Worden de historische invaliditeitsgraden ook voor deze laatste factor aangepast, dan stellen we vast dat iets meer dan 10 % van de stijging van het aantal invalide mannen en 19 % van de stijging van het aantal invalide vrouwen voor de periode 1993 tot 2016 onverklaard zou blijven. De toename van de invaliditeit zou dus voor een klein gedeelte toe te schrijven zijn aan de grotere relatieve aantrekkelijkheid van het stelsel van de invaliditeit of van andere niet-geïdentificeerde factoren. Dat onverklaarde gedeelte zou echter kunnen worden toegeschreven aan, ofwel, het feit dat het statuut van invalide vlotter dan voorheen zou worden toegekend, ofwel, meer waarschijnlijk, aan het feit dat de gemiddelde aard van de werkonbekwaamheid van de personen die een dergelijke erkenning vragen, veranderd is.

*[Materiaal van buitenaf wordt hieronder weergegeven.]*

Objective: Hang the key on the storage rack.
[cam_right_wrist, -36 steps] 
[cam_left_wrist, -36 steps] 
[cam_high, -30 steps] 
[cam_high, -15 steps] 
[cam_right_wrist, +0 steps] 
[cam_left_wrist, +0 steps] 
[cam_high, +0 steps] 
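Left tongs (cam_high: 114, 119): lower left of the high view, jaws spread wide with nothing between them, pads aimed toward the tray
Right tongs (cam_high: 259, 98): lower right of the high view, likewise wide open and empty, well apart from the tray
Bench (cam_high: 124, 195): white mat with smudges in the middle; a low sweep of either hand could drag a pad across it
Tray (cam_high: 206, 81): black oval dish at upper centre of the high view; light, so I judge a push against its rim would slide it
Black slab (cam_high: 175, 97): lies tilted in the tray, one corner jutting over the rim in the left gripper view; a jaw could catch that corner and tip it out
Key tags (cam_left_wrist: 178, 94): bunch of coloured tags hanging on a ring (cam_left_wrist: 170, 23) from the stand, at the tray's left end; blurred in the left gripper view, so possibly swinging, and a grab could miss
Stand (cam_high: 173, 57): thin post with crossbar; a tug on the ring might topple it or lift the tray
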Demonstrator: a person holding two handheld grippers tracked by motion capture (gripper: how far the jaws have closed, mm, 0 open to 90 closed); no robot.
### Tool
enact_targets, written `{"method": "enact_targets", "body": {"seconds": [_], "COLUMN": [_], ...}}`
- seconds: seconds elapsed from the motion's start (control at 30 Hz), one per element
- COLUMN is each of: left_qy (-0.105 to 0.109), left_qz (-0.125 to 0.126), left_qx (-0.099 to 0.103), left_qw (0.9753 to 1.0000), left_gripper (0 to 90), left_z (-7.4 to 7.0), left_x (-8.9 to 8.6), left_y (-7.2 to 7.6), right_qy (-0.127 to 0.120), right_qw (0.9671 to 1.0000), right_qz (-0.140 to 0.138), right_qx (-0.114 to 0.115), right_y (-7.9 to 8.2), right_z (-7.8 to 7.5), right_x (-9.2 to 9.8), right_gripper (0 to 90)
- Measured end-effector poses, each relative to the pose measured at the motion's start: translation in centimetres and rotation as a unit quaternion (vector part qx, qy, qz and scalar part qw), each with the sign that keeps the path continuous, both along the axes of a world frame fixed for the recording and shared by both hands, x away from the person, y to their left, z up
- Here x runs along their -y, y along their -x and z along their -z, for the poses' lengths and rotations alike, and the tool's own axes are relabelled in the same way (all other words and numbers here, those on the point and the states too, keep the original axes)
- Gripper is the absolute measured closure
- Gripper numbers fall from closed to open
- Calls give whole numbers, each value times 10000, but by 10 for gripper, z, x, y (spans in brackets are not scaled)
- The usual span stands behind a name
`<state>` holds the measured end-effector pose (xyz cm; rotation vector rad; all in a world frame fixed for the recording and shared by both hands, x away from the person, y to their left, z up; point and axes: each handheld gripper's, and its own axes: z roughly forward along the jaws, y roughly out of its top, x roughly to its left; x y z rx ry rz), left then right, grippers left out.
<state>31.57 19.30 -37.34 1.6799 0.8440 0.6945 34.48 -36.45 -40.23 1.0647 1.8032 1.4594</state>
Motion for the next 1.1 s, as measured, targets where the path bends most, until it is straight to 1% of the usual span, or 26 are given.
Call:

Wat de redenen van de invaliditeit betreft, wordt in België trouwens, net als in de andere landen, een verschuiving vastgesteld naar ziekten van het botspierstelsel en psychische stoornissen. Uit de Belgische geaggregeerde statistieken blijkt evenwel geen tendens wat de leeftijd van de nieuwkomers betreft.

Zoals is vastgesteld in onder meer Nederland, zou er tussen de verschillende regelingen voor uittreding uit de arbeidsmarkt een effect van ‘communicerende vaten’ bestaan. Formeel beschouwd, maakt de invaliditeit geen deel uit van die regelingen, maar onze resultaten stroken met het idee dat de stijging van de invaliditeit voor een klein gedeelte ook op die manier zou kunnen worden verklaard.

De federale regering heeft een reeks maatregelen genomen die, dankzij een verscherping van het toezicht, moeten zorgen voor een efficiëntere ziektepreventie en een gemakkelijker terugkeer naar de arbeidsmarkt, dit teneinde de instroom in de invaliditeit te beperken. Nieuwe re-integratietrajecten die een vlottere sociaalprofessionele herinschakeling van de zieke loontrekkenden beogen, zijn van kracht sinds december 2016. Het is bijgevolg nog niet mogelijk daar nu een balans van op te maken. De gewestregeringen hebben overigens soortgelijke maatregelen genomen ten behoeve van zieke werkzoekenden. De ervaring in het buitenland leert dat een dergelijk beleid efficiënt kan zijn.

De invaliditeitsverzekering moet, net als de werkloosheidsverzekering en de sociale zekerheid in het algemeen, worden opgevat en zodanig functioneren dat ze tegelijkertijd de verzekerden beschermt en zo weinig mogelijk verstoringen veroorzaakt in termen van arbeidsmarktparticipatie. De maatregelen die zijn genomen om een snellere re-integratie van de zieken te bewerkstelligen kunnen het welzijn van de betrokkenen verbeteren én de budgettaire kosten terugdringen, wat het stelsel efficiënter maakt.